I love cults as much as I love not leaving my couch for hours on end, which has led me (and many others) to binge Netflix’s Wild Wild Country. The docu-series follows the Rajneesh movement in Central Oregon, their nefarious takeovers of nearby towns and amassment of 93 Rolls Royces. There are two things particularly addicting about Wild Wild Country. The first is that there are no good guys. You root for neither the small town xenophobes nor the manic sex cult trying to poison the small town xenophobes. The second is the incredible style of the manic sex cult. At the intersection between evil and fashion is Ma Anand Sheela: style icon.
Ma Anand Sheela was the secretary to the Bhagwan and the mastermind behind Rajneeshpuram, the Oregon commune where over 7,000 people lived and fornicated (loudly). But as wayward city planners have the tendency to do, she quickly went from zoning law enthusiast to bio-terrorist, all while rocking a stunning monochromatic wardrobe.

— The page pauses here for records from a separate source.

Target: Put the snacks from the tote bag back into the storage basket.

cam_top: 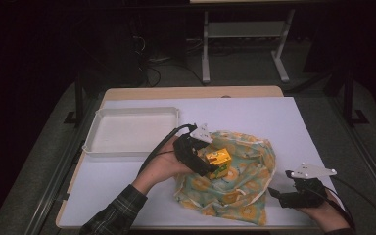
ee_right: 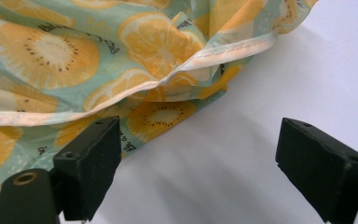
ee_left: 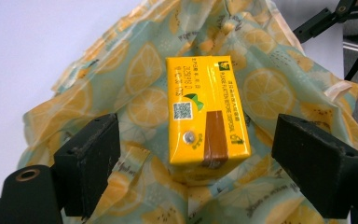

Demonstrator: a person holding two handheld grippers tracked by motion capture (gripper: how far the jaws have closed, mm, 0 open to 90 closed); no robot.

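While the left gripper [ee_left: 196, 154] hangs with its jaws spread wide, the yellow carton [ee_left: 206, 112] lies straight ahead of it, centred in the gap with neither jaw touching its sides. The carton rests on the crumpled lemon-print cloth [ee_left: 270, 88], and its long axis runs directly away from this gripper, so the two long faces stand roughly parallel to the jaw faces; a grasp, if that is the aim, looks to need only a closing across the short width. This gripper is far the nearer one. The right gripper [ee_right: 196, 163], also wide apart and clamping nothing, sits off the cloth's near corner, with the hemmed edge just ahead of its left jaw and bare white table [ee_right: 270, 84] before the rest. A white tray [cam_top: 132, 129] lies beyond and to the left of the left gripper. The carton's underside and far end are hidden, its small print is unreadable, and the cloth's folds may conceal more.
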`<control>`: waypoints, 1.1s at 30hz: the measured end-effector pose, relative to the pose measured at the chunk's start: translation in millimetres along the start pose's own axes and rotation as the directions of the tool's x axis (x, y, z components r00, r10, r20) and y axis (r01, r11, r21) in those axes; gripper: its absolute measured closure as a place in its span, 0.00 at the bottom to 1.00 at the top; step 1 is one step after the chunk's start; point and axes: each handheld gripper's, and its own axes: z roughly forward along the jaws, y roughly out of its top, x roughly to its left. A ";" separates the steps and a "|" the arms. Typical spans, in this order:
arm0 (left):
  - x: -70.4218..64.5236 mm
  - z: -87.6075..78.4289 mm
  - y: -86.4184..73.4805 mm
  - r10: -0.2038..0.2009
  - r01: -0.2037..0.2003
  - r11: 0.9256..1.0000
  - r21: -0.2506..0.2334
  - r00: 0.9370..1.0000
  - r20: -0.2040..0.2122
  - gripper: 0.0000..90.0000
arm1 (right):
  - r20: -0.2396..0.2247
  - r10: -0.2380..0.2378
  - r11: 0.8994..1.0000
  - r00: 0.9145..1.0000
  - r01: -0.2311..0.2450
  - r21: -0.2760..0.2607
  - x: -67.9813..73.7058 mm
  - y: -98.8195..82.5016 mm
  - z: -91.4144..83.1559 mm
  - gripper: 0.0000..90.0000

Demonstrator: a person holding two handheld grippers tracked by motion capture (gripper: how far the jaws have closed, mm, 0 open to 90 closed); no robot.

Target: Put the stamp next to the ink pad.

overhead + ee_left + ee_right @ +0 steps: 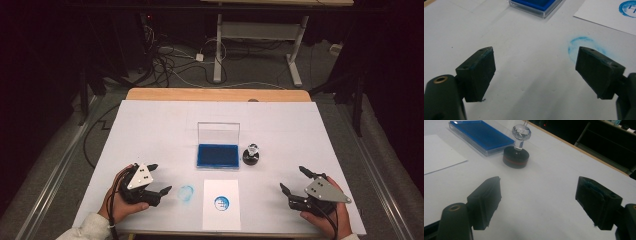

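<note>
A blue ink pad [217,155] [481,134] [537,4] lies in its clear case at mid-table, lid raised behind it. Right beside it stands a round black stamp [251,154] [517,151] with a clear crystal knob. A white sheet [221,204] [609,15] [439,152] near the front edge carries a round blue stamp print [222,202] [629,7]. A faint blue ring smudge [186,193] [580,43] marks the table left of the sheet. My left gripper [161,178] [535,72] rests open at the front left, nothing between its jaws. My right gripper [295,181] [539,202] rests open at the front right, empty.
The white table cover [150,130] ends at a wooden strip [217,94] at the far side. Beyond it stand a desk frame [260,45] and loose cables [170,60] on the floor.
</note>
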 end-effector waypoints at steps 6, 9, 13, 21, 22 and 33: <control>-0.7 -2.4 -2.8 0.001 -0.001 1.000 0.003 1.000 -0.001 0.18 | 0.000 0.000 1.000 1.000 0.000 -0.015 0.8 3.4 -0.1 0.23; 0.2 -3.5 -3.2 0.004 -0.004 1.000 0.004 1.000 -0.003 0.18 | -0.002 -0.008 1.000 1.000 0.008 -0.016 2.2 4.7 0.4 0.23; -0.1 -3.1 -3.7 0.006 -0.006 1.000 0.006 1.000 -0.002 0.18 | -0.001 -0.012 1.000 1.000 0.012 -0.012 2.4 4.9 1.4 0.23; -1.3 -4.7 -4.6 0.005 -0.005 1.000 0.010 1.000 -0.005 0.18 | -0.005 -0.025 1.000 1.000 0.025 -0.015 3.8 6.9 2.4 0.23; -1.2 -4.6 -4.7 0.005 -0.005 1.000 0.011 1.000 -0.005 0.18 | -0.006 -0.026 1.000 1.000 0.026 -0.017 3.8 7.1 2.5 0.23; -0.7 -3.3 -4.7 0.002 -0.002 1.000 0.014 1.000 -0.002 0.18 | -0.009 -0.031 0.999 0.999 0.031 -0.023 4.6 8.4 1.8 0.23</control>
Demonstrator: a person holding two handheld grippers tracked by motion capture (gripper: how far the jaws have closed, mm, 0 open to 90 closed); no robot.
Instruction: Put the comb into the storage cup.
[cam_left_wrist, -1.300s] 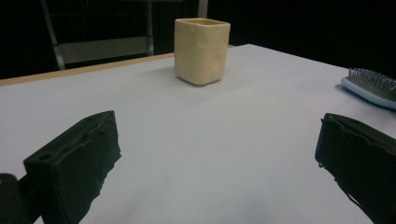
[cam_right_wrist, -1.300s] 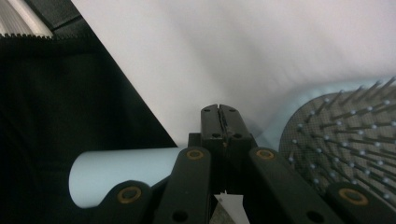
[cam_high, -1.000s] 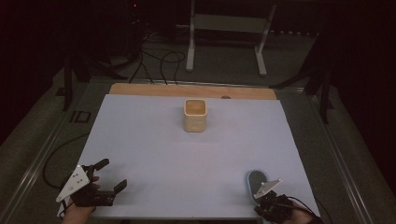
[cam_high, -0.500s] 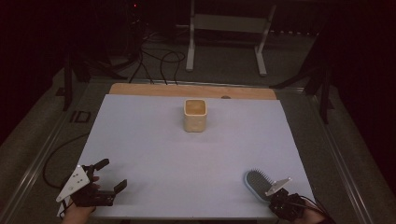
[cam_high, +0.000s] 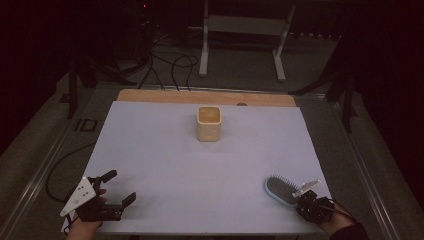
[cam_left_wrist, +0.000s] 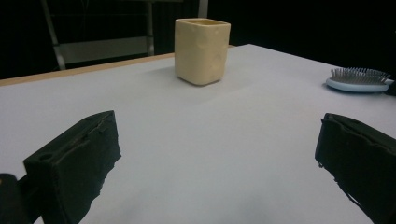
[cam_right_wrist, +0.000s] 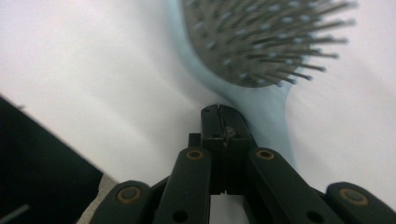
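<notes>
I count one brush at five o'clock, one cup at twelve o'clock, and two grippers: left at seven, right at five.

Left tool low at the near-left corner, held in a hand entering from the bottom edge, grey three-cornered plate on top, jaws spread wide apart with nothing between them; in the left gripper view, both black jaws standing at the far sides of the frame. Right tool at the near-right corner, gripped by a hand in a dark sleeve, pointing up and left across the counter. In the right gripper view, right tool's jaws pressed flat together, tips meeting, nothing clamped between them.
</notes>
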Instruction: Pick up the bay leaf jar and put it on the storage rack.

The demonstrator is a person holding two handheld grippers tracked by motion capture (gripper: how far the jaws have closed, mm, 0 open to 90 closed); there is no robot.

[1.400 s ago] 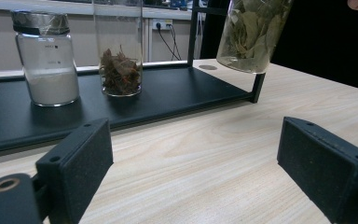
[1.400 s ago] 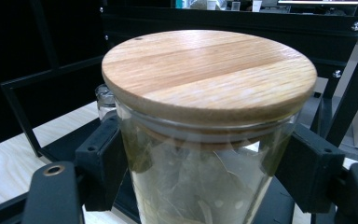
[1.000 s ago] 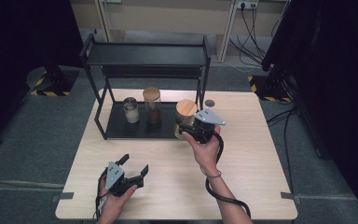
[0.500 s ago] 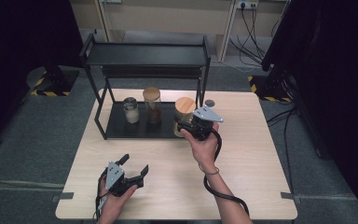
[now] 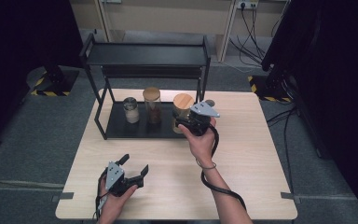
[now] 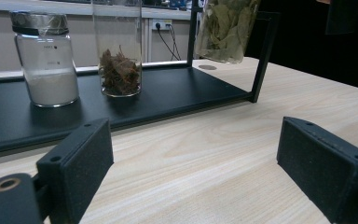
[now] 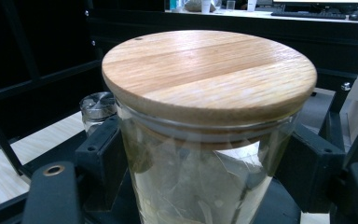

Aside from being in a cult, people wear monochromatic outfits for a number of reasons: to not waste time picking out a look in the morning; they have a spiritual connection to the color; and, simply, because it looks good on them. All sannyasins (followers of the Bhagwan) were required to wear sunrise colors of orange, red, or purple to “to reflect a new start, a new day,” says Maclain Way, the co-director of the film. The dress code, especially when worn by large crowds of people, is striking. Perhaps because it is so bold, you don’t expect the wearer to be a devotee of an increasingly controlling cult. If I were to see someone in Williamsburg dressed in head to toe blood orange, I’d assume they were in some new age indie folk band. These cult members looked cool. Ma Anand Sheela, when she flipped the bird on television in her slouchy sweatshirt and her fingers stacked with chunky rings, looked like a grandmotherly badass.
Sheela was, dare I say, the Miranda Priestly of the Rajneesh movement. People feared her. They respected her. She did a lot of business behind closed doors and told it like it was, all while wearing killer outfits (pun kind of intended).
Let me be clear: Sheela is a criminal and attempted not only the murder of her fellow sannyasins and local politicians but entire towns of people. She is an evil person. Her weapon of choice was poison, which simply further cements her iconic villainous prestige. But watching a slight, beautiful woman in a hot pink jumpsuit plainly tell a Congressman she will behead him and his coworkers should they harm anyone on Rancho Rajneesh is electrifying.
Even amongst thousands of people wearing the same color, Sheela managed to power-match above the rest. Her striking cheek bones, soft voice and small frame don't match the unyielding determination she possessed. Her femininity is what lets her in so she can unveil her acerbic wit and unleash her destructive plans. While most other sannyasins wore colored denim or long flowing linen, Sheela's more structured ensembles (she was a huge fan of shoulder pads) communicated her authority. Her clothing didn't blend into the dry, desert-y countryside. Her hair never looked like it needed a brushing. She was one of the few Rajneeshees not doing manual labor, because of course she was the one doling out the manual labor duties. Sure, she'd wear what Bhagwan requested, but at any given moment she could be required to give an television for an interview. "Media is expensive, and one should not miss a chance for free publicity," she says in the series. This was a woman ready for the camera at any moment.
Ma Anand Sheela made being an evil sex cult secretary who poisons innocent Oregonian taco-lovers look good—or, if not good, bold. Powerful. Weirdly on-trend, for the eighties. That's no easy task. Any one who was surprised by her eventual takeover of and decampment from the Rajneesh community needs to do a double take of those oversized sunglasses she was so fond of wearing. No one rocking such glamorous shades plans on being controlled by a cult leader forever. They're destined for far greater things.